Work instructions: Your answer should be only the lines below from the one with "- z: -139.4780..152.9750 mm" to the one with "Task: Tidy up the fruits", repeated exactly, ends included.
━━━━━ Data provided ━━━━━
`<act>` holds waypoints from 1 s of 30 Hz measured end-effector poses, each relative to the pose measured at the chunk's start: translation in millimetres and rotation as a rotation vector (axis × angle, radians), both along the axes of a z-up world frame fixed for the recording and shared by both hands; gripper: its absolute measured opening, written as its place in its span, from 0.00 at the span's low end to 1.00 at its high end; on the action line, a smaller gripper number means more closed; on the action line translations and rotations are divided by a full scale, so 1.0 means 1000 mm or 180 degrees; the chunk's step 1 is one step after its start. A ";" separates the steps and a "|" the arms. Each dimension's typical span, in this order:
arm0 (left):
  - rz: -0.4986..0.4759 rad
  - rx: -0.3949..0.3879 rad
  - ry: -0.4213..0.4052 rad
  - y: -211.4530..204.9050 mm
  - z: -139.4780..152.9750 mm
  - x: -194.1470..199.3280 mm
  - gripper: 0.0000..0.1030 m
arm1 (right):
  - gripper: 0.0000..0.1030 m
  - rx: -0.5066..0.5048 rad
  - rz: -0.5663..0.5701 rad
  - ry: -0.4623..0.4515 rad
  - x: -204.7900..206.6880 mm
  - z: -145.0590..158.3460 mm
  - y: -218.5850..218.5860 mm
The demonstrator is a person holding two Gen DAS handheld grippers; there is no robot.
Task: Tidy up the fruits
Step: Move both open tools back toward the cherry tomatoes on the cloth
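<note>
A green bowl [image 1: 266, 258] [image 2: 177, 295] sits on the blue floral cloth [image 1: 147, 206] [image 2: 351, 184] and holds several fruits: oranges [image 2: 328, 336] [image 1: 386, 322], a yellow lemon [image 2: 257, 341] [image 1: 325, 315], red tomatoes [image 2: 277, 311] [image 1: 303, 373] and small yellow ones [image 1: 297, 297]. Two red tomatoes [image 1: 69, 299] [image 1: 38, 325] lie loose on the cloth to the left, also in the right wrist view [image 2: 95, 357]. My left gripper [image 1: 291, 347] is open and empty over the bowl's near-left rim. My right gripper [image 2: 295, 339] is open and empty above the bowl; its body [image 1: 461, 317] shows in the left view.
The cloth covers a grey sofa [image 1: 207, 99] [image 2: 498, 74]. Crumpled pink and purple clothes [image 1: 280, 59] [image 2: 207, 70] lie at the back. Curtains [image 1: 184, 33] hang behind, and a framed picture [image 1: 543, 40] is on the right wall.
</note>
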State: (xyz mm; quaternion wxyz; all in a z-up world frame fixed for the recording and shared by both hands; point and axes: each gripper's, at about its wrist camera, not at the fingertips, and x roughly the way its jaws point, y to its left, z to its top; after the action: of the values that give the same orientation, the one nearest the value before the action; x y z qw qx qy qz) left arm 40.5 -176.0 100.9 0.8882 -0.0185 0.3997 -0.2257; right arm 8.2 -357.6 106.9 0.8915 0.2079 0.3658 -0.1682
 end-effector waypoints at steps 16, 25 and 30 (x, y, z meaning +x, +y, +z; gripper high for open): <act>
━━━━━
Exercise response:
  - z: -139.4780..152.9750 mm
  - x: -194.1470..199.3280 mm
  - gripper: 0.0000..0.1030 m
arm1 (right):
  - gripper: 0.0000..0.1030 m
  - rx: -0.5066..0.5048 rad
  - rz: -0.5663..0.5701 rad
  - ry: -0.4623..0.4515 rad
  - x: -204.7900..206.6880 mm
  - z: -145.0590..158.3460 mm
  - y: -218.5850..218.5860 mm
The demonstrator is a person holding two Gen DAS handheld grippers; there is no robot.
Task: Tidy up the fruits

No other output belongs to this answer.